Information supplied START
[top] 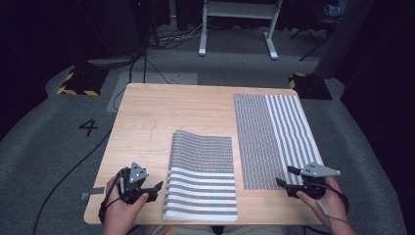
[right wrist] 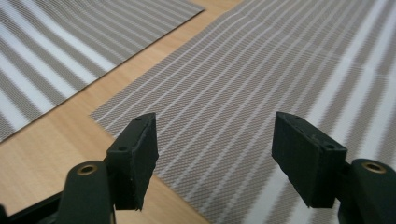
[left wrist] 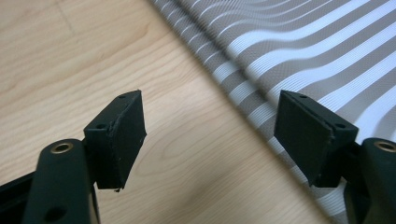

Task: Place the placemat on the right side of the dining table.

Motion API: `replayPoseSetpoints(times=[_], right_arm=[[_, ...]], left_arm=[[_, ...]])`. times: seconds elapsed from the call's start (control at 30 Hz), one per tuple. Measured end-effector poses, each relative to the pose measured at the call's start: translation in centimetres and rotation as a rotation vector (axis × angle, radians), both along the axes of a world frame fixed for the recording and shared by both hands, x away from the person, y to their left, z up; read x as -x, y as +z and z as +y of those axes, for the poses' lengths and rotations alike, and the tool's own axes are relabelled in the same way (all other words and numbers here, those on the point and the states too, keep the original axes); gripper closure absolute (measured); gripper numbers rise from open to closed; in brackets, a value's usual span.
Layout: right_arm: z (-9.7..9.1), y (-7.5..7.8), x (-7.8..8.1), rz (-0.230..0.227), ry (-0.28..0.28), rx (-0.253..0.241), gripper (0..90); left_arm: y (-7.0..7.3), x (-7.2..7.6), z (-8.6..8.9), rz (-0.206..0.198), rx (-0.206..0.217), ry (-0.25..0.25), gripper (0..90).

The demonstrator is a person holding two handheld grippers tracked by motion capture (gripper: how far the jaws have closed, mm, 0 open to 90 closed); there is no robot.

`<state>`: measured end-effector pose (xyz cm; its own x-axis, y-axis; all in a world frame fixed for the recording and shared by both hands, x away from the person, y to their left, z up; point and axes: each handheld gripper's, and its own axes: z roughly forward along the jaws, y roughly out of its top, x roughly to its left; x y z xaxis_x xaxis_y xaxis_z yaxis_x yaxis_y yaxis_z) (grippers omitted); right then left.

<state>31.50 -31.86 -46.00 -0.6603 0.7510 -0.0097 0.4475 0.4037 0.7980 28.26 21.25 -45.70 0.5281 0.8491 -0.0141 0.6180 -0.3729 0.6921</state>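
Your left tool [top: 152, 191] sits with jaws apart and empty, just left of the folded striped mat [top: 201, 178] at the tabletop [top: 147, 122] front edge. Your right tool [top: 288, 177], jaws also apart and empty, hovers over the flat mat's [top: 271, 137] near corner.

Light wooden table [top: 147, 122] sat on grey carpet [top: 44, 147], white desk frame [top: 238, 19] stood behind, black-yellow hazard-taped bases [top: 80, 81] flanked far corners, number 4 [top: 88, 127] marked floor, cables [top: 166, 36] trailed.
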Motion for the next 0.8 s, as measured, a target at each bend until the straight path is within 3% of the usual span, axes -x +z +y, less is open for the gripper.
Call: replayPoseSetpoints(times=[0.23, 0.4, 0.5, 0.67, 0.8], right_arm=[[3.4, -1.9, 1.1, 0.015, 0.121, 0.004, 34.1], [4.8, -3.5, 1.2, 0.026, 0.157, 0.02, 35.7], [5.3, -4.2, 1.3, 0.017, 0.166, 0.027, 36.8], [5.5, -4.4, 1.2, 0.032, 0.177, 0.051, 34.2], [5.8, -4.4, 1.4, 0.032, 0.163, 0.041, 30.3]], left_arm=[[-2.2, -0.6, 1.6, 0.035, -0.03, 0.003, 24.7], [-3.4, -1.0, 2.1, 0.055, -0.031, 0.0, 24.5], [-4.0, -1.2, 2.5, 0.055, -0.025, 0.007, 23.7], [-4.6, -1.5, 3.0, 0.009, 0.02, 0.012, 20.6], [-4.6, -1.4, 3.0, 0.009, 0.015, 0.02, 19.5]])
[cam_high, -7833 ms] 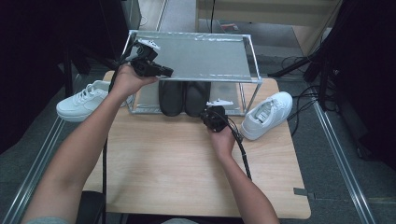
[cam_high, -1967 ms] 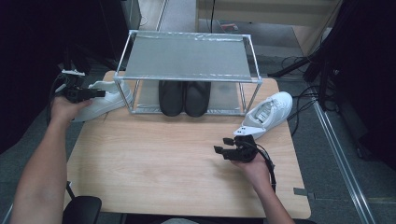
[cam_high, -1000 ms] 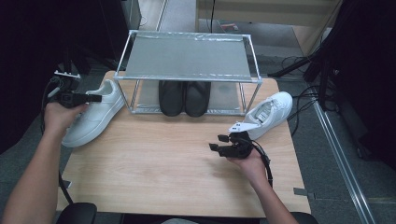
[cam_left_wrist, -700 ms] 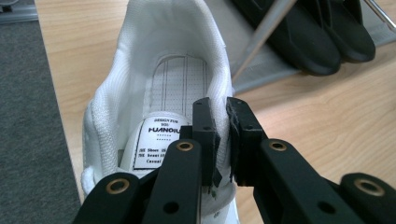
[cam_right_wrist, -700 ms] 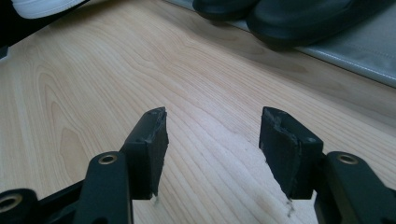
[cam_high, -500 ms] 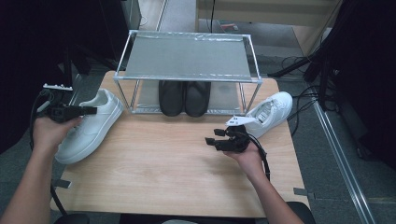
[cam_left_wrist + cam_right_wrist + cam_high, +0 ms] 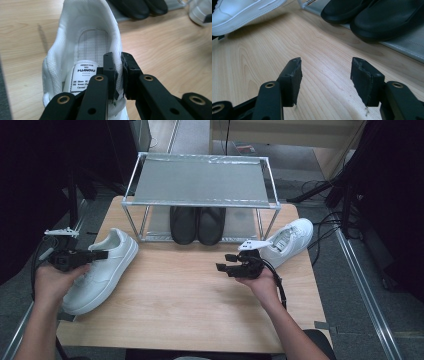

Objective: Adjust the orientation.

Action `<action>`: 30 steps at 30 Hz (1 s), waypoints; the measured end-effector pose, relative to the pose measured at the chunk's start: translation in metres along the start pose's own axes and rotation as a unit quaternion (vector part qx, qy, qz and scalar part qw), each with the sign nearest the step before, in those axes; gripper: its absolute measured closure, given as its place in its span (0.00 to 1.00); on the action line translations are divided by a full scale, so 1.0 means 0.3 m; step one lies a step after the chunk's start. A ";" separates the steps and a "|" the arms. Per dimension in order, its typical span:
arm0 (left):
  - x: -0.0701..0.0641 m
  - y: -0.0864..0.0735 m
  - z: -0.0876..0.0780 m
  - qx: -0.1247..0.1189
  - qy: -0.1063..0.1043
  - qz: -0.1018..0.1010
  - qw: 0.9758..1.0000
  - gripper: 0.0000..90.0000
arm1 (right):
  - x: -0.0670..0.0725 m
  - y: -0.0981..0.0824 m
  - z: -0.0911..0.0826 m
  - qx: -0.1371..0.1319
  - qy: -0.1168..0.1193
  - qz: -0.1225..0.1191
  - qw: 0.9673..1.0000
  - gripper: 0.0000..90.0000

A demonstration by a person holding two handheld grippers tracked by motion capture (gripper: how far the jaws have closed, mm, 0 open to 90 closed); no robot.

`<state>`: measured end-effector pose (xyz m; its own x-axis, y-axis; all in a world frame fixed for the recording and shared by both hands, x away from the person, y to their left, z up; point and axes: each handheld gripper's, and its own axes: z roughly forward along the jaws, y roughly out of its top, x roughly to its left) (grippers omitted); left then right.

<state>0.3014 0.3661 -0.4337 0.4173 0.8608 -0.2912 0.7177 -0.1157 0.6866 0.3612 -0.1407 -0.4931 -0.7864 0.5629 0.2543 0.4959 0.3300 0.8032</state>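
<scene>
Item 1. Left gripper, carried in the person's left hand at the left edge of the tabletop. Its fingers are seen nearly closed in the left gripper view, clamped on the heel collar of a white sneaker; one finger is placed inside the shoe opening, the other outside the collar wall. A printed label on the insole is seen just beside the inner finger.

Item 2. White sneaker, held as above. It is found along the left edge of the tabletop, toe towards the near left corner, heel towards the rack. Whether its sole rests fully on the wood cannot be told.

Item 3. Right gripper, carried in the right hand right of the tabletop's middle. Its fingers are held wide apart in the right gripper view; nothing is gripped, and bare wood is seen between them.

Item 4. Second white sneaker, set near the right edge of the tabletop, just beyond the right gripper and apart from it, toe towards the far right corner.

Item 5. Metal rack, placed along the far edge of the tabletop. Its upper shelf is a perforated sheet.

Item 6. Pair of black shoes, stored side by side on the rack's lower level, toes towards the near side.
</scene>
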 end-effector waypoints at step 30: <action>-0.394 0.141 0.243 0.049 -0.106 0.120 0.986 0.93 | 0.011 -0.007 -0.021 -0.001 -0.003 -0.001 1.000 0.48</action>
<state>0.3230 0.2234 -0.4187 0.6806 0.6818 -0.2681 0.6305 -0.3588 0.6883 0.3552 -0.1443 -0.4907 -0.7854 0.5664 0.2497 0.4935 0.3295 0.8049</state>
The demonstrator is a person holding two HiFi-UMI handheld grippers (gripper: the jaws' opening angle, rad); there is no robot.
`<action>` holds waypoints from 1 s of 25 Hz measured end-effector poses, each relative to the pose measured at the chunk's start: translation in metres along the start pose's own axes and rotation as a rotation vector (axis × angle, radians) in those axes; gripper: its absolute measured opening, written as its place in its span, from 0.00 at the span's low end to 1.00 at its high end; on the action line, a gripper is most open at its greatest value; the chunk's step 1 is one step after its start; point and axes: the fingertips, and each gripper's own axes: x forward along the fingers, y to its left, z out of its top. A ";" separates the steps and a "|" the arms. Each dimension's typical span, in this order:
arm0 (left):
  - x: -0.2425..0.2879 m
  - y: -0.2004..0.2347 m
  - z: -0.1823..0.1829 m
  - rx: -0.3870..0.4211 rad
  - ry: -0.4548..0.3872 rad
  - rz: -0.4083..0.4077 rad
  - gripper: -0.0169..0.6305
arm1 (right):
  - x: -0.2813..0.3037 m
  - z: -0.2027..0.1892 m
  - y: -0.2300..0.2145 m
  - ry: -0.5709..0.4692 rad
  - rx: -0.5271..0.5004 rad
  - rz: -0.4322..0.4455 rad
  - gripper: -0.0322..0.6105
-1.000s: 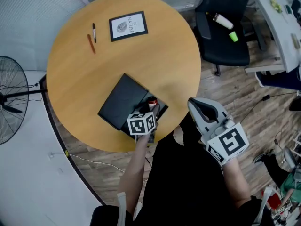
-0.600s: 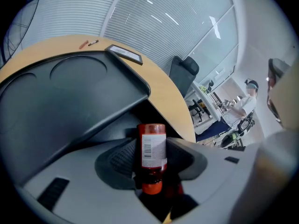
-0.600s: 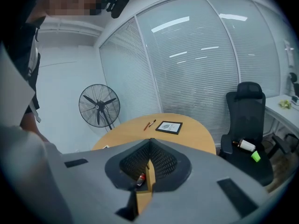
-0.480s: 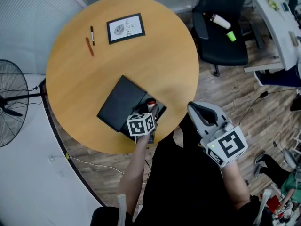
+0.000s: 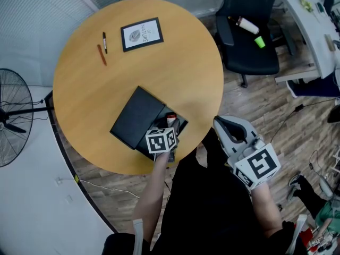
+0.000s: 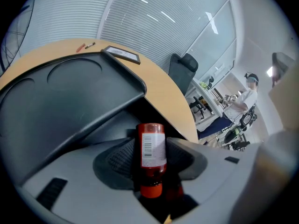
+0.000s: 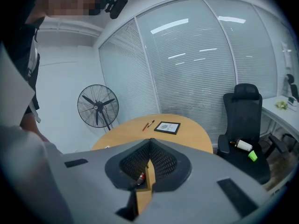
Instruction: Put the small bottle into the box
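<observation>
A framed picture [image 5: 142, 34] lies on the round desk [image 5: 175, 73] near a black pen [image 5: 105, 42] and an orange pen [image 5: 101, 54]. A fan [image 5: 10, 116] and an office chair [image 5: 249, 41] stand beside the desk.

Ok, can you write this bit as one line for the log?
left gripper: shut on bottle | bottle: at open box, not released | right gripper: shut, empty, off table

The small bottle [image 6: 152, 153] is red, with a white barcode label and a red cap. The left hand-held gripper [image 6: 150, 141] clamps it, cap towards the camera. The black box [image 5: 137, 116] lies open at the counter's [image 5: 159, 62] near edge, the bottle at its open tray.
</observation>
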 end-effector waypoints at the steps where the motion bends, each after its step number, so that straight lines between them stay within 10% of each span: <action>1: 0.000 0.000 -0.001 0.003 0.000 0.001 0.32 | -0.001 -0.001 0.001 0.000 0.000 -0.001 0.06; 25: -0.046 -0.020 0.018 0.107 -0.108 -0.009 0.32 | -0.023 0.000 0.017 -0.057 -0.025 -0.022 0.06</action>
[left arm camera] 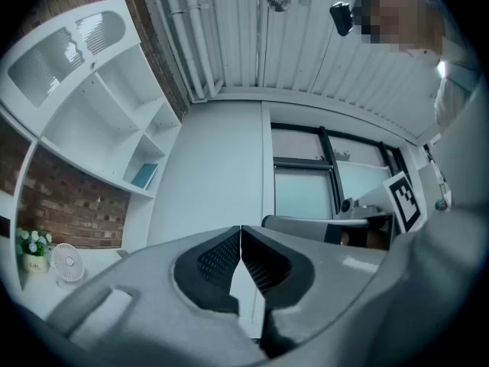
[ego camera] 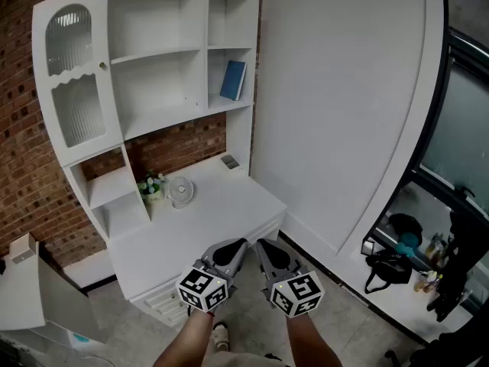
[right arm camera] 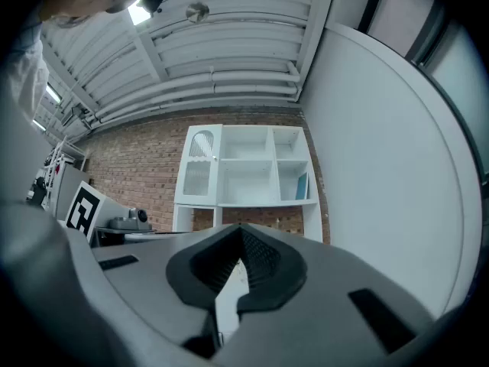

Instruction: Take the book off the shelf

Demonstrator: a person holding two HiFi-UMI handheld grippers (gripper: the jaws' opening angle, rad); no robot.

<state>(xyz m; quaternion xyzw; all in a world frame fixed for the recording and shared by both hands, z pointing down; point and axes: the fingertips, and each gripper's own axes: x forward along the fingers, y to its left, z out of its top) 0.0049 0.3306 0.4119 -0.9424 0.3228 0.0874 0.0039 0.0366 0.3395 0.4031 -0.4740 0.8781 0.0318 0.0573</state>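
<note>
Leaning in the lower right compartment of the white shelf unit (ego camera: 205,44), the blue book (ego camera: 233,80) stands on its short edge. Its long axis is close to upright, its top tips to our right toward the side wall, and its cover faces out at us. At the unit's left, a ribbed glass cupboard door (ego camera: 72,75) is shut. Down on the counter (ego camera: 221,205) under the shelves we've got a little pot of white flowers (ego camera: 153,186), a round fan (ego camera: 180,191) just beside it, and a small dark object (ego camera: 230,161) by the right upright; we can't tell what that one is. We're holding both tools low and side by side at the counter's near edge, well apart from the book. The left gripper (ego camera: 238,245) and right gripper (ego camera: 262,245) both aim up toward the shelves. The left fingers (left arm camera: 218,262) are pressed together with nothing between them, and the right fingers (right arm camera: 263,258) are together too
</note>
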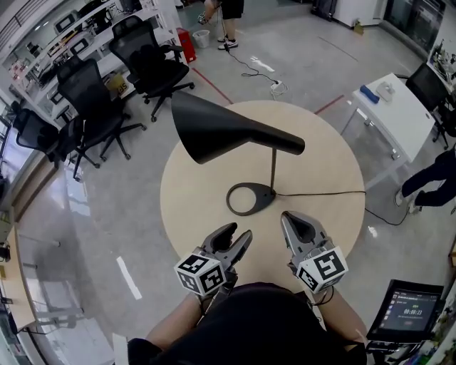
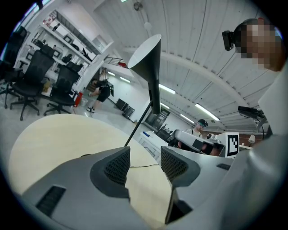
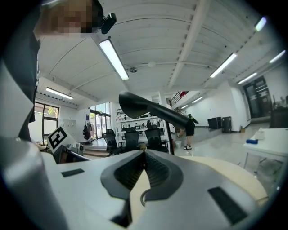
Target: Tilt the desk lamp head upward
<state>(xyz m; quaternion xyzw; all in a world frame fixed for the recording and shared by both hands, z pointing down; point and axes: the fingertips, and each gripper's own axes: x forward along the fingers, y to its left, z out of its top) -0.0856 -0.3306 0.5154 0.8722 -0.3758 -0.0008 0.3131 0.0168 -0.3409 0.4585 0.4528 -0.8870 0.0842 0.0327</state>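
Observation:
A black desk lamp stands on the round pale table (image 1: pixel 185 185). Its cone-shaped head (image 1: pixel 214 130) points left and away, on a thin stem (image 1: pixel 273 167) rising from a ring base (image 1: pixel 249 198). My left gripper (image 1: pixel 239 239) hovers over the near table edge, jaws open and empty, short of the base. My right gripper (image 1: pixel 291 219) is beside it, jaws shut on nothing, to the right of the base. In the left gripper view the lamp head (image 2: pixel 148 67) rises above the open jaws (image 2: pixel 144 164). In the right gripper view the head (image 3: pixel 148 109) crosses above the shut jaws (image 3: pixel 144 155).
The lamp's cord (image 1: pixel 320 192) runs right across the table and off its edge. Black office chairs (image 1: pixel 107 107) stand to the far left, a white desk (image 1: pixel 392 114) at the right. A tablet (image 1: pixel 406 310) sits at the lower right. A person (image 1: pixel 221 14) stands far off.

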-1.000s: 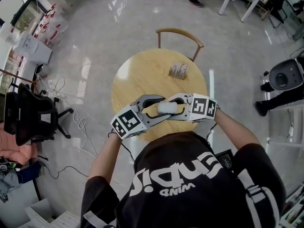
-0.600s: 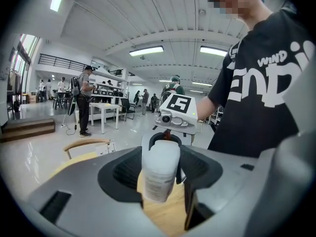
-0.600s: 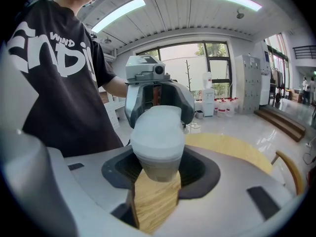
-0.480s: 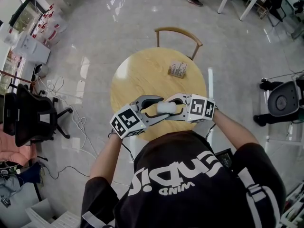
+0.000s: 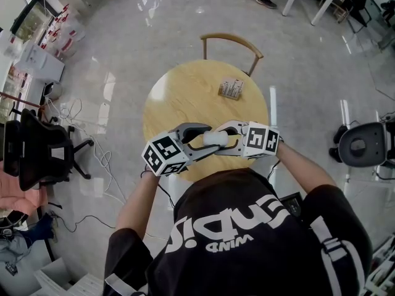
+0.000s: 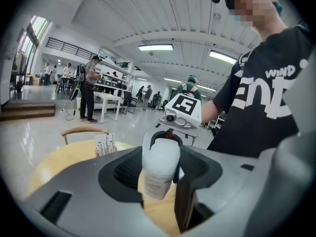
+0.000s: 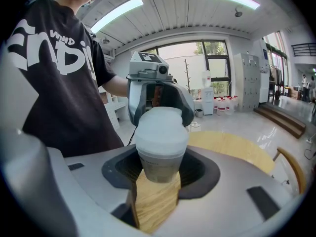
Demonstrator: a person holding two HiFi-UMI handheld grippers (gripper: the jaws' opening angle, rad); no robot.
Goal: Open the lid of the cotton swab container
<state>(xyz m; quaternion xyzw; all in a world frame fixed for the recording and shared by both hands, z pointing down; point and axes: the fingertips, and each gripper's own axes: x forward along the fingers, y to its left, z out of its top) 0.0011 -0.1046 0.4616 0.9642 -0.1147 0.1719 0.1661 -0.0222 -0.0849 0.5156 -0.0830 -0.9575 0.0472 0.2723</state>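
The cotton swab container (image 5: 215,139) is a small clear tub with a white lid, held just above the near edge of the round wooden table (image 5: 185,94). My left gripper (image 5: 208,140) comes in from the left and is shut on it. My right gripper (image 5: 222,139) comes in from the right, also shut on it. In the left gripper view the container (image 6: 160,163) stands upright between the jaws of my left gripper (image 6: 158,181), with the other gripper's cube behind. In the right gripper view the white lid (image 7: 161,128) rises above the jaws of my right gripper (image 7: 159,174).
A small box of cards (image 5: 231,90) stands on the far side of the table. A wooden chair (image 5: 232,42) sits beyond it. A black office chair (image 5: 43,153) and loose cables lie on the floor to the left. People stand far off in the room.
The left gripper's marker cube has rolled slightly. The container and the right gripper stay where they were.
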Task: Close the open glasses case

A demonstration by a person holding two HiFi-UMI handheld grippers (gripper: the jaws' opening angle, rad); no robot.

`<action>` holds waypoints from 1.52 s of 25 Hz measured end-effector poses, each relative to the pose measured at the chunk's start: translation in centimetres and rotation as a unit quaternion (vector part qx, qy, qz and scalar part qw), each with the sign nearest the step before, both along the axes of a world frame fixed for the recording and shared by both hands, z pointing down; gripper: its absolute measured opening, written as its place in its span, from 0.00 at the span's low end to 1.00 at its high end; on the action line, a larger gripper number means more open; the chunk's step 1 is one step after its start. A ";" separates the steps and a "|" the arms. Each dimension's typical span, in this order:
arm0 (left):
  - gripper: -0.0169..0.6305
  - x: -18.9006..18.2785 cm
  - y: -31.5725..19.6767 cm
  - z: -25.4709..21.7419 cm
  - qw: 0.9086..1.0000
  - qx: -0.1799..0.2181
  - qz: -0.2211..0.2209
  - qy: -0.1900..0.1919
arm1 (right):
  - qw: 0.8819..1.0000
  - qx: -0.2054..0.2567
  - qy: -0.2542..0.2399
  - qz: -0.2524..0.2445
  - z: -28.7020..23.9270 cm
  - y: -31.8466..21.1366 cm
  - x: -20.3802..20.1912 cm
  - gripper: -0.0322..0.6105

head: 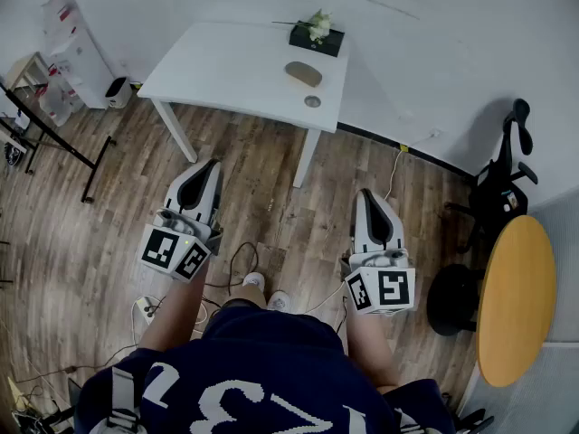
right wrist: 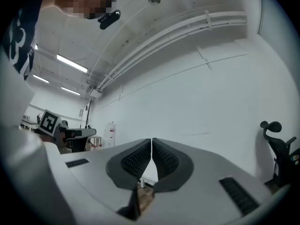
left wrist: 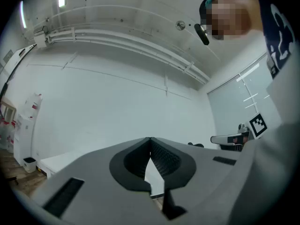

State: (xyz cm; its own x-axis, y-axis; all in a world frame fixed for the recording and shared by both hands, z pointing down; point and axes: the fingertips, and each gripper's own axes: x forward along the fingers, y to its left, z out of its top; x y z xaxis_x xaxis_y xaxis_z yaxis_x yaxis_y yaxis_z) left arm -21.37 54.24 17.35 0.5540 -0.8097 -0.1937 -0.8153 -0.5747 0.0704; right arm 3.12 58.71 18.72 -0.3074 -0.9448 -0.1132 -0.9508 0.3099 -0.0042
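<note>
Far ahead, on a white table [head: 226,70], lies the olive oval glasses case [head: 303,73]; it is too small to tell how its lid stands. Beside it sit a small round grey thing [head: 312,101] and a black box with white flowers [head: 317,36]. My left gripper [head: 210,164] [left wrist: 150,138] and right gripper [head: 366,193] [right wrist: 152,139] hang over the wood floor, close to the person's body and well short of the table. Both are shut with nothing between the jaws. Both gripper views look at the white wall and do not show the case.
A black office chair [head: 507,165] and a round wooden table [head: 516,301] stand at the right. A white shelf unit [head: 68,43] and a black rack [head: 45,134] stand at the left. Cables and a power strip [head: 145,310] lie by the person's feet.
</note>
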 end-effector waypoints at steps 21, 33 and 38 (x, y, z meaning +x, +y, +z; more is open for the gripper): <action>0.05 0.4 -4.2 0.7 1.000 -0.007 -0.008 0.004 | 0.999 0.026 -0.038 -0.006 -1.3 -4.2 0.5 0.09; 0.05 0.1 -22.8 -1.3 0.999 0.021 0.025 0.005 | 0.998 0.043 -0.029 0.020 -3.0 -21.7 -0.1 0.09; 0.05 -0.1 -29.0 -1.8 0.999 0.021 0.038 0.005 | 0.998 0.040 -0.029 0.034 -3.4 -27.1 -0.5 0.09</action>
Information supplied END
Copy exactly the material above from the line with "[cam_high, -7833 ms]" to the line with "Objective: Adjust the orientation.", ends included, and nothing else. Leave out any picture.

[cam_high, -7833 ms] 
[cam_high, -1967 ms] 
[cam_high, -1000 ms] 
[cam_left_wrist, -700 ms] 
[cam_right_wrist, -700 ms] 
[cam_high, -500 ms] 
[cam_left_wrist + cam_right_wrist + cam_high, +0 ms] 

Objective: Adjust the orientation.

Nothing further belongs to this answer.